Assignment: The line containing "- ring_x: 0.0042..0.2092" marks the end: write out exactly every line from the first line of the data below through that line, and only those.

Task data:
----------------------------------------

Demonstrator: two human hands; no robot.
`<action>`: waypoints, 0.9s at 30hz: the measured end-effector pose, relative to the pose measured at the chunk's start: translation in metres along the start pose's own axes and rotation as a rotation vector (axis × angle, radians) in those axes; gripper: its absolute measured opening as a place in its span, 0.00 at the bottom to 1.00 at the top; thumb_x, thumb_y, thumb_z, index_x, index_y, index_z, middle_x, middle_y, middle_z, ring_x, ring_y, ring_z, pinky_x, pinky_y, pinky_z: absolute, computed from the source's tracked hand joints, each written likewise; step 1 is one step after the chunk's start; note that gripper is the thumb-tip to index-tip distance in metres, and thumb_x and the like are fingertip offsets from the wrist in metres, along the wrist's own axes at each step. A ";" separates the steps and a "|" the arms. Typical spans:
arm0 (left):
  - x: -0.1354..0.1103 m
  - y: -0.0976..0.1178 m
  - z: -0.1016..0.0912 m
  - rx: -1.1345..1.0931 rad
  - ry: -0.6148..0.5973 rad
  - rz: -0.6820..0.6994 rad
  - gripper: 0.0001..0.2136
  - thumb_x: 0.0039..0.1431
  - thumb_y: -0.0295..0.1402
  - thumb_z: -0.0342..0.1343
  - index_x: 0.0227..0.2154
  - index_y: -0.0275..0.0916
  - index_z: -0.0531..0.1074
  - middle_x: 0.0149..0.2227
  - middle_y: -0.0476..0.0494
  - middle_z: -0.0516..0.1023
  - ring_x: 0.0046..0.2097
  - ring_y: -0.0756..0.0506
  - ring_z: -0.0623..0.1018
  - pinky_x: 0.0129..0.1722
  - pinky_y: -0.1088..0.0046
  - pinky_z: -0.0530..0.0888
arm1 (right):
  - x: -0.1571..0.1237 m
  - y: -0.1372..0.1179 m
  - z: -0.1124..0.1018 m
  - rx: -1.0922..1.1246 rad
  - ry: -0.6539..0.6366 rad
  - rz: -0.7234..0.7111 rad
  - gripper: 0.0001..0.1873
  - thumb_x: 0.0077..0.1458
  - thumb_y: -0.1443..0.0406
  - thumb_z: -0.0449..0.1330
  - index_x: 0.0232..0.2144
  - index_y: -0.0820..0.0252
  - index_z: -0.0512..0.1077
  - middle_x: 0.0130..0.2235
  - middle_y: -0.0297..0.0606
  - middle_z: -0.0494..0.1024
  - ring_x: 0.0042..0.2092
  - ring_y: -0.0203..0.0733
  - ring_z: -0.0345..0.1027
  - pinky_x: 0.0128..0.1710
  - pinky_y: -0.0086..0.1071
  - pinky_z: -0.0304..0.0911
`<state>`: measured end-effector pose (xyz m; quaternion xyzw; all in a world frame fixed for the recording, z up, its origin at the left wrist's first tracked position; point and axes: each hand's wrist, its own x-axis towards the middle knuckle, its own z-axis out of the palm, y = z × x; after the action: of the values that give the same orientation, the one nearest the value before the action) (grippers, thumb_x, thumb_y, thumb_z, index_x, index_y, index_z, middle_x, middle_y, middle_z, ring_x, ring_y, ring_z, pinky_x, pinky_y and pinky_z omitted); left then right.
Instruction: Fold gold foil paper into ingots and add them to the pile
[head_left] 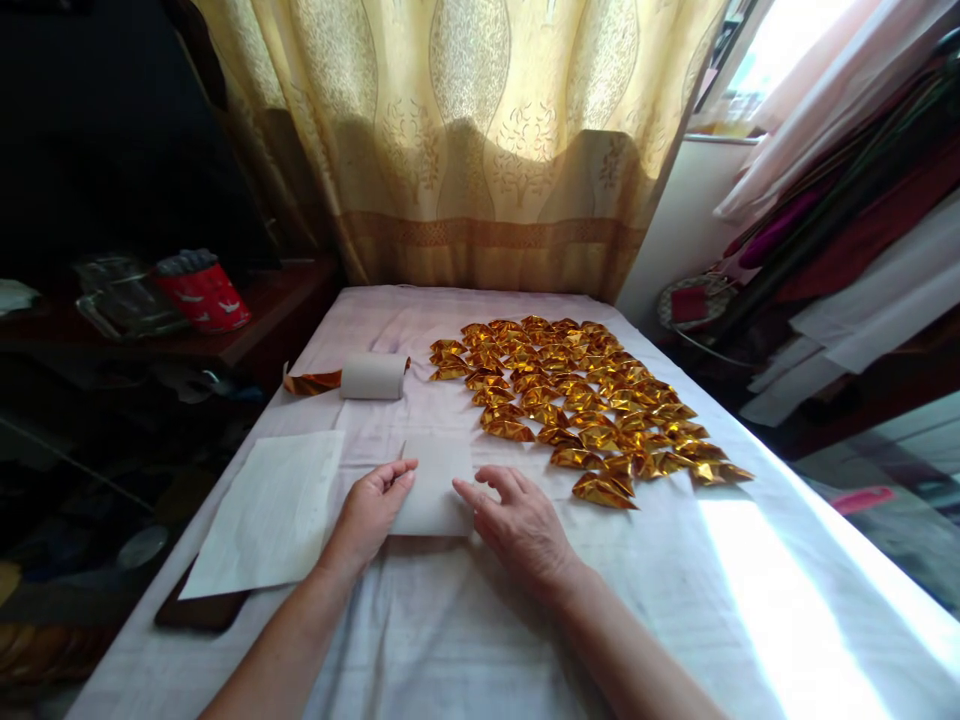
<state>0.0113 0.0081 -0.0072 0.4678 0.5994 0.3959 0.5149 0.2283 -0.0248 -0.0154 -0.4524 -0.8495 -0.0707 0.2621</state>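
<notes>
A small square paper sheet lies white side up on the cloth-covered table. My left hand rests on its left edge, fingers curled and touching the paper. My right hand lies at its right edge with fingers spread over the corner. Several folded gold foil ingots sit in rows just beyond my right hand.
A larger white sheet lies left of my hands, over a dark flat thing at the table's edge. A paper roll with a gold foil tail lies further back. A red container stands on the left shelf. Curtain behind, clothes at right.
</notes>
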 end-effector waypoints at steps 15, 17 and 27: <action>-0.017 0.031 -0.042 0.658 -0.229 0.443 0.20 0.47 0.51 0.62 0.40 0.48 0.81 0.53 0.42 0.77 0.52 0.39 0.77 0.50 0.66 0.73 | 0.002 -0.002 -0.021 0.453 -0.360 0.155 0.12 0.63 0.69 0.51 0.35 0.58 0.76 0.35 0.38 0.80 0.39 0.39 0.73 0.42 0.30 0.63; -0.018 0.031 -0.033 0.658 -0.265 0.457 0.15 0.48 0.47 0.62 0.38 0.48 0.80 0.47 0.45 0.80 0.48 0.40 0.78 0.49 0.68 0.73 | 0.008 -0.001 -0.023 0.430 -0.399 0.221 0.11 0.62 0.69 0.53 0.32 0.58 0.75 0.32 0.36 0.79 0.35 0.38 0.71 0.38 0.28 0.61; 0.018 0.025 0.004 0.986 -0.074 0.454 0.11 0.57 0.34 0.57 0.42 0.44 0.78 0.36 0.45 0.82 0.39 0.42 0.78 0.40 0.69 0.70 | 0.036 0.005 -0.010 0.249 -0.393 0.554 0.22 0.54 0.64 0.63 0.52 0.59 0.70 0.42 0.40 0.78 0.40 0.42 0.71 0.39 0.31 0.61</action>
<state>0.0188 0.0316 0.0111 0.7853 0.5792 0.1524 0.1569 0.2195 0.0009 0.0108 -0.6352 -0.7308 0.1951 0.1562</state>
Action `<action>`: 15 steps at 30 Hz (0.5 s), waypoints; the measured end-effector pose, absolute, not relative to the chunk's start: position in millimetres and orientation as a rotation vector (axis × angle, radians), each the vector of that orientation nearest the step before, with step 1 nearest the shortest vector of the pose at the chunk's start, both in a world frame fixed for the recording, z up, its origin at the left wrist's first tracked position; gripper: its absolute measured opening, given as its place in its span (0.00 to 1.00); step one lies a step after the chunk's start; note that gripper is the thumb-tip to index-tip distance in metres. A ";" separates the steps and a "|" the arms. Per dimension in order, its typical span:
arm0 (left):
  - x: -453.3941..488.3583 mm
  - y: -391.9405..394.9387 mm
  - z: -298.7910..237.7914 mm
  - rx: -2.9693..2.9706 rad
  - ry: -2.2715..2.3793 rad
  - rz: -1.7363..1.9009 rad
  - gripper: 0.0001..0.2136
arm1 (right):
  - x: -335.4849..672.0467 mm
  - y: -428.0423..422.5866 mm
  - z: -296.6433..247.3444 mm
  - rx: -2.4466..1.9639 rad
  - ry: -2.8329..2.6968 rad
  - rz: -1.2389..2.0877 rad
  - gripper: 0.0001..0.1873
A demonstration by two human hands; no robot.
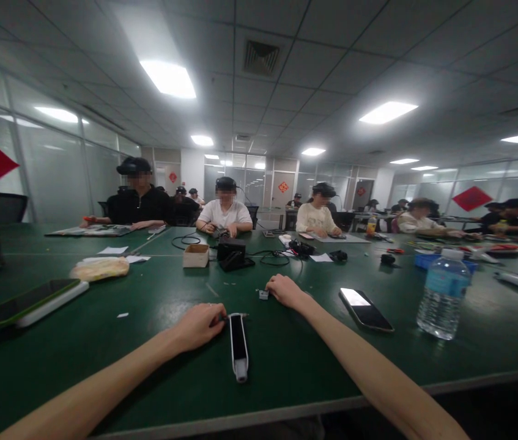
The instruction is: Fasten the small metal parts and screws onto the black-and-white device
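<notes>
My left hand rests on the green table with its fingers curled shut. A thin rod sticks out from its fingertips, across the top end of a long white device with a dark screen. This device lies flat, its narrow grey end towards me. Farther forward, my right hand is closed, with its fingertips at a small grey block; its fingers partly hide what they grip. Right of that hand lies a phone with part of its screen lit white.
A water bottle stands at the right, in front of a blue tray. Ahead are a small cardboard box, a black stand and cables. A green-edged tablet-like device lies left. Several people sit across the table.
</notes>
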State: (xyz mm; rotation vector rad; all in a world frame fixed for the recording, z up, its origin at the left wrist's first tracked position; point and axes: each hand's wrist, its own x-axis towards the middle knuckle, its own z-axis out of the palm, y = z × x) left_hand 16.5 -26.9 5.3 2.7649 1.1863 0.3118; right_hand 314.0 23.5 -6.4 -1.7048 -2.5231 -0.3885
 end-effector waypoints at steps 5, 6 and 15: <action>15.6 -26.6 4.4 2.753 1.188 0.316 0.09 | 312.9 21.1 -4.4 -1.701 -2.495 -0.449 0.11; 15.5 -26.4 4.1 2.755 1.188 0.318 0.09 | 312.6 20.0 -3.1 -1.702 -2.479 -0.465 0.11; 16.7 -30.3 7.3 2.798 1.208 0.469 0.10 | 277.6 -9.7 12.3 -1.407 -2.381 -0.562 0.08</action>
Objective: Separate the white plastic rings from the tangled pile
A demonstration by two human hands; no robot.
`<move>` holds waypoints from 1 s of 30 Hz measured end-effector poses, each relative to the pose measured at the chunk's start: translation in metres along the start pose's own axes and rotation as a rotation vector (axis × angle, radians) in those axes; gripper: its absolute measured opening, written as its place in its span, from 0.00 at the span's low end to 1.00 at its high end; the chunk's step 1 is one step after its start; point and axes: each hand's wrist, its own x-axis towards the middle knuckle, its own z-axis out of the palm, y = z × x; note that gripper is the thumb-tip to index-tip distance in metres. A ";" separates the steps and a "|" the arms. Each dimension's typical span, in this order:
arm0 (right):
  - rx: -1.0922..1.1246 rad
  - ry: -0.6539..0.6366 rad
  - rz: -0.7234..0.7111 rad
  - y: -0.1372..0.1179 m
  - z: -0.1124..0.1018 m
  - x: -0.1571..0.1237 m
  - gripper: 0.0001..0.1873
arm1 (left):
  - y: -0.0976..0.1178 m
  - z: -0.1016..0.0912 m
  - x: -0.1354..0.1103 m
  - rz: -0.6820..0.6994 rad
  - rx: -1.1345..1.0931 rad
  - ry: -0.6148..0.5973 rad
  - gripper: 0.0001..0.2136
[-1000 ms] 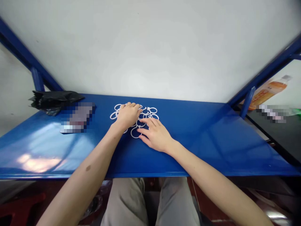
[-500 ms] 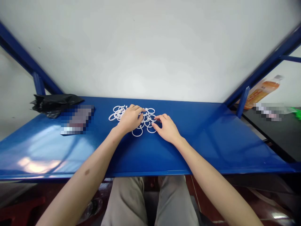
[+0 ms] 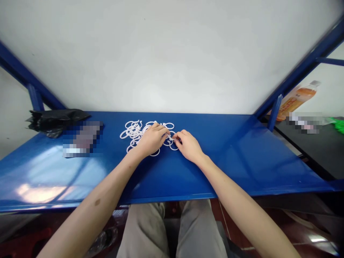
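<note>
Several thin white loops (image 3: 130, 131), each with a small knob, lie in a loose pile on the blue tabletop (image 3: 228, 154). My left hand (image 3: 154, 138) reaches over the right part of this pile and hides some loops. Its thumb and forefinger close on a white loop near the pile's right end. Right beside it, my right hand (image 3: 188, 145) pinches a white loop (image 3: 174, 144) between thumb and forefinger. The fingertips of both hands are only a short way apart, and the exact contact is too small to make out.
A black plastic bag (image 3: 56, 120) and a blurred-out flat dark object (image 3: 86, 138) lie at the left. Blue metal posts (image 3: 274, 113) flank the tabletop, with a pale wall behind. A bottle with an orange label (image 3: 298, 98) stands on a dark surface at the right.
My left hand has shifted slightly right over the pile, its fingertips closer to my right hand's. My right hand now pinches a loop more tightly. The view has turned a little.
</note>
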 end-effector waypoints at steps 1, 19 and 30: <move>0.029 0.006 0.002 -0.001 0.000 0.000 0.06 | 0.000 0.000 0.000 -0.011 0.001 0.012 0.11; 0.170 0.264 0.125 -0.005 -0.009 0.000 0.05 | 0.023 -0.011 0.003 -0.169 -0.151 0.149 0.13; 0.392 0.279 -0.053 -0.005 -0.009 -0.003 0.09 | 0.036 -0.013 0.001 -0.246 -0.460 0.153 0.08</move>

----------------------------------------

Solution to this problem:
Demonstrator: two human hands; no robot.
`<action>`: waypoints, 0.9s at 30hz: the measured end-effector pose, relative to the pose measured at the chunk's start: translation in metres along the start pose's own axes and rotation as a rotation vector (axis × angle, radians) in those axes; gripper: its absolute measured opening as a place in its span, 0.00 at the bottom to 1.00 at the top; thumb_x, thumb_y, thumb_z, index_x, index_y, index_z, middle_x, middle_y, middle_z, ring_x, ring_y, ring_z, pinky_x, pinky_y, pinky_z: absolute, computed from the source's tracked hand joints, each written likewise; step 1 is one step after the chunk's start; note that gripper is the thumb-tip to index-tip distance in metres, and thumb_x and the like are fingertip offsets from the wrist in metres, along the wrist's own axes at each step. A ";" separates the steps and a "|" the arms. Typical spans:
arm0 (left):
  - x: -0.1354..0.1103 m
  - y: -0.0976..0.1178 m
  - z: -0.1016..0.0912 m
  - rx: -1.1345..1.0931 rad
  - ry: -0.6148..0.5973 rad
  - rz: -0.6820..0.6994 rad
  - gripper: 0.0001..0.2136
  - thumb_x: 0.0039..0.1431
  - thumb_y: -0.0295..0.1402
  - thumb_z: -0.0342..0.1343
  - index_x: 0.0227..0.2154
  - index_y: -0.0275..0.0916
  - index_z: -0.0531..0.1074
  - middle_x: 0.0149..0.2227
  - middle_y: -0.0476..0.0494
  - middle_z: -0.0516..0.1023
  - ring_x: 0.0046..0.2097
  - ring_y: -0.0756..0.0506
  - ring_z: -0.0623..0.1018
  - pinky_x: 0.0129..0.1722
  - pinky_y: -0.1088..0.0046
  - pinky_z: -0.0530..0.0888
arm1 (right):
  - x: -0.1571..0.1237 m
  - y: -0.1372..0.1179 m
  - z: -0.1124..0.1018 m
  - rx: -1.0922..1.1246 rad
  - ry: -0.6539..0.6366 rad
  - rz: -0.7234..0.7111 rad
  - gripper: 0.0001..0.1873
  - thumb_x: 0.0077..0.1458
  - thumb_y: -0.1443..0.0406
  - thumb_z: -0.0449..0.1330
  - index_x: 0.0232..0.2144
  - index_y: -0.0820..0.0252
  - index_z: -0.0512..0.1077
  - middle_x: 0.0130..0.2235
  - middle_y: -0.0297..0.0606
  - middle_z: -0.0494..0.1024
  - ring_x: 0.0042..0.2092

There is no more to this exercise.